* **WHAT IS NEEDED**
Lift out each line of the data that holds "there".

* **AVAILABLE RECORDS**

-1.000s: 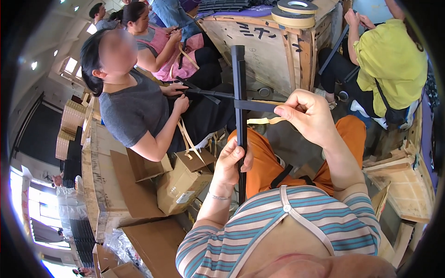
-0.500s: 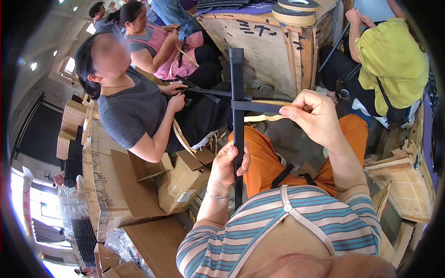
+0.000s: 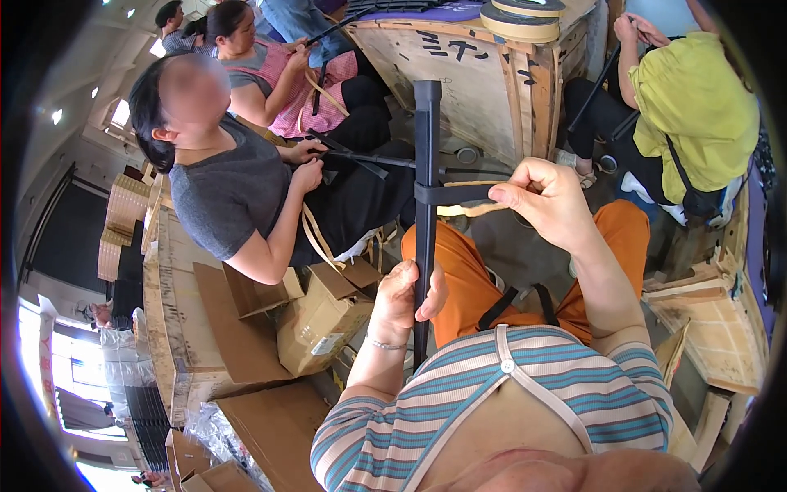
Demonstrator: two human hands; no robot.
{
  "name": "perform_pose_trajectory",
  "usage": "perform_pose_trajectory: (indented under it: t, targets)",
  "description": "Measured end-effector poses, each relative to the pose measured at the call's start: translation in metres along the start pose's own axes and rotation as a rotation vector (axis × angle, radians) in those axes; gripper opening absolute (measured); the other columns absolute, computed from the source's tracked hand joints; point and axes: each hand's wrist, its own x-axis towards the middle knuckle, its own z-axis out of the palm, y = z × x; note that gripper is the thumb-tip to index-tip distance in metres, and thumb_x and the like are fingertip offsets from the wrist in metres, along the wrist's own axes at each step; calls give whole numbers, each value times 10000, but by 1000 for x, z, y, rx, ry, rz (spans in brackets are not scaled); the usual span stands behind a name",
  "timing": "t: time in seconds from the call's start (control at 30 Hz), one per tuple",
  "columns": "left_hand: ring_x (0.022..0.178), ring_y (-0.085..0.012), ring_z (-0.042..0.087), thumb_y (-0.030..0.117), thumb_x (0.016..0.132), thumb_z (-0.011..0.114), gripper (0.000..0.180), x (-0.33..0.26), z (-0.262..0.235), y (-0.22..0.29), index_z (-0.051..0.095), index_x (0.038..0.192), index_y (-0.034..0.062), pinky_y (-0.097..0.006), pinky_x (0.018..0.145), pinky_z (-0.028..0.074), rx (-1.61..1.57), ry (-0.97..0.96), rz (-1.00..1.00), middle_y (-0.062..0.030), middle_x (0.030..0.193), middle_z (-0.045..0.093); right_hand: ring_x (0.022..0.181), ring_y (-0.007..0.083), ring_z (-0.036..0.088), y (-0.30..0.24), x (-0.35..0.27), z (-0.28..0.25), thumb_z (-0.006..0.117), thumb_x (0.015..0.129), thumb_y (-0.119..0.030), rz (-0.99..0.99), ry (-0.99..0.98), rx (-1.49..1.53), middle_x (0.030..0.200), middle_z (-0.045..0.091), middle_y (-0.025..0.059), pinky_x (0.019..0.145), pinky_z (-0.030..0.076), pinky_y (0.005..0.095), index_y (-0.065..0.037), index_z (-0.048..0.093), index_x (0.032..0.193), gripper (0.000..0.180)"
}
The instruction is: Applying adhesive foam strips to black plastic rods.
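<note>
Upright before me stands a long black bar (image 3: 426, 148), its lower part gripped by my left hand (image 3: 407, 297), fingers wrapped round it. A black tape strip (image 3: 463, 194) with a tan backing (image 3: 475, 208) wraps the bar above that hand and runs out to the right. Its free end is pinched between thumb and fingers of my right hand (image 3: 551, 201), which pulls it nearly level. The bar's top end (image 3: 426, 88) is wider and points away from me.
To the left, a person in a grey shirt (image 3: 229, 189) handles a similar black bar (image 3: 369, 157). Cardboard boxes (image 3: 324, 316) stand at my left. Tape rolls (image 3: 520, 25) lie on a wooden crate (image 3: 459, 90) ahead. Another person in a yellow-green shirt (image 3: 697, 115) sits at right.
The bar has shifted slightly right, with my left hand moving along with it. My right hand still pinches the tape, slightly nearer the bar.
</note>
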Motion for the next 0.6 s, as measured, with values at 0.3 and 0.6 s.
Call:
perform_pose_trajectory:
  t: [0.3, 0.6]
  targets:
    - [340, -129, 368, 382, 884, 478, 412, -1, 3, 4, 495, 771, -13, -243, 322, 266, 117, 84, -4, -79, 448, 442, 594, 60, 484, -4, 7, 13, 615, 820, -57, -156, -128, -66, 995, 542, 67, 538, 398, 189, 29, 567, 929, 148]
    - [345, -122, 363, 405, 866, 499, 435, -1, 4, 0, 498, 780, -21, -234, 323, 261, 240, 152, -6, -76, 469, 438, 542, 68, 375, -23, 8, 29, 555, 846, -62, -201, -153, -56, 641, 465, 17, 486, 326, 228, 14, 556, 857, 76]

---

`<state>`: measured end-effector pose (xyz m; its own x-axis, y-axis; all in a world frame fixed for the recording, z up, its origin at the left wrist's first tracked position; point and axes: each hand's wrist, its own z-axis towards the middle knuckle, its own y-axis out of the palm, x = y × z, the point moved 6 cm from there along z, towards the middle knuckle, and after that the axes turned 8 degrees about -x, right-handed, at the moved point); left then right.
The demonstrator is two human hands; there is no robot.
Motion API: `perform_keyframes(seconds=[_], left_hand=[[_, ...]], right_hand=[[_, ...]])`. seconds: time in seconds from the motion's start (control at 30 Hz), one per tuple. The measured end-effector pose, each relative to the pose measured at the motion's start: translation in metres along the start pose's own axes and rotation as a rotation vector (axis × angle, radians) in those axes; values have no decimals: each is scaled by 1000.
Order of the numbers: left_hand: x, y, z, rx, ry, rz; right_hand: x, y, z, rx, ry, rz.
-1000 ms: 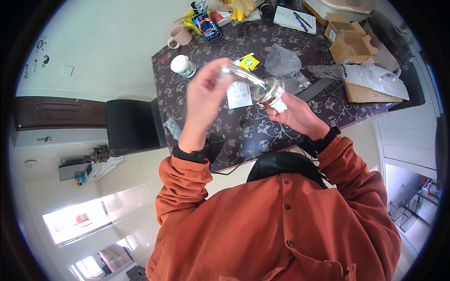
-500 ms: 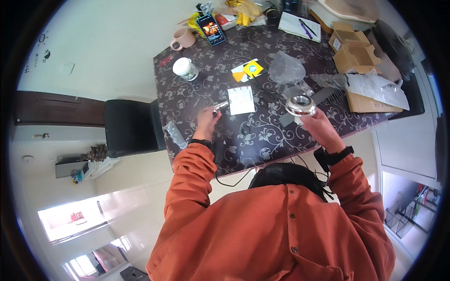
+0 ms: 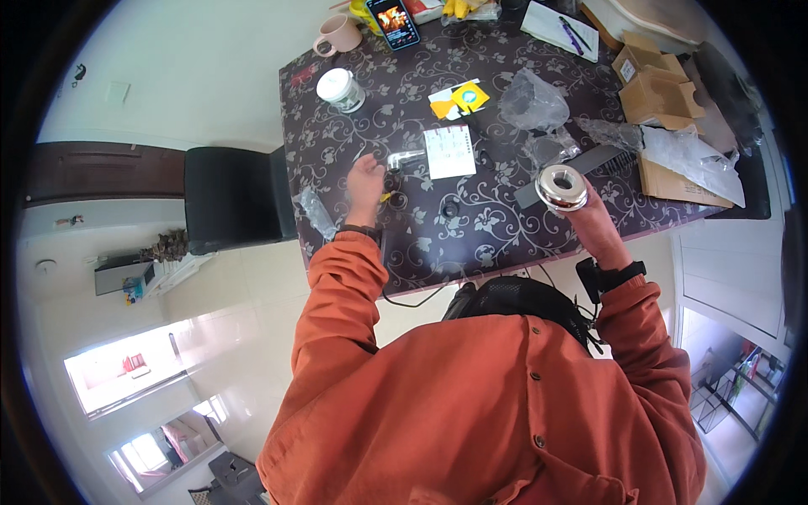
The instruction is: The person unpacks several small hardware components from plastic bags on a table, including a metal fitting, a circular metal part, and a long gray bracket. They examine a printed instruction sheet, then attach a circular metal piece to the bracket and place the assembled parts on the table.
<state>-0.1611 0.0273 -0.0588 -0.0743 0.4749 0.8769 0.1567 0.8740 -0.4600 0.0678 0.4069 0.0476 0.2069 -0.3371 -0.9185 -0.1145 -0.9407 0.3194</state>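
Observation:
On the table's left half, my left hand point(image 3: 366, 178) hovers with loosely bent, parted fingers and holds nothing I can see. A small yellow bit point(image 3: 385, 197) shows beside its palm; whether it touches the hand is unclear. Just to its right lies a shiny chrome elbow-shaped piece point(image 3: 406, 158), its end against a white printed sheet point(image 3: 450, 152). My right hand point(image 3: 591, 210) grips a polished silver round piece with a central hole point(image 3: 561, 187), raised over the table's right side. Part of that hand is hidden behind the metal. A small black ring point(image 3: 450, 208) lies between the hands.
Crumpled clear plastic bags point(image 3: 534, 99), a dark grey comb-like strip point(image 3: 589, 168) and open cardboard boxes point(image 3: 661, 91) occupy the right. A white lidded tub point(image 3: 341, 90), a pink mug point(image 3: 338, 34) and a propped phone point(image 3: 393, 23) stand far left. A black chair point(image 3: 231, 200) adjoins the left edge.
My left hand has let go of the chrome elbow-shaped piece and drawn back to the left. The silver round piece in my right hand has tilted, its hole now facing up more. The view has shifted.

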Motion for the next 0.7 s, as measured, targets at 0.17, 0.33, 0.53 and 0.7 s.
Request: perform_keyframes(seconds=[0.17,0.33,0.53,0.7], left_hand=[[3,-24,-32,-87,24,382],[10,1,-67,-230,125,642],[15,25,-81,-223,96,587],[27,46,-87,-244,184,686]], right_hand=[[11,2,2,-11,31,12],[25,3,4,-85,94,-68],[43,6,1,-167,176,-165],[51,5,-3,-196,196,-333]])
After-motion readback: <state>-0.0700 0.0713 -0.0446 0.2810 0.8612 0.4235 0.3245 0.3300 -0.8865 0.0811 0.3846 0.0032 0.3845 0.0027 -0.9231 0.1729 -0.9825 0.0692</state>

* **FINISHED EXERCISE**
`<state>`: measured end-effector pose (xyz m; its own x-axis, y-axis; all in a world frame fixed for the recording, z up, its origin at the left wrist's first tracked position; point and axes: each hand's wrist, its own z-axis towards the middle knuckle, its own y-axis out of the palm, x = y × z, the point moved 6 cm from there along z, towards the middle knuckle, and after that the axes turned 8 degrees about -x, right-handed, at the moved point); left then right.
The demonstrator is two human hands; there is no robot.

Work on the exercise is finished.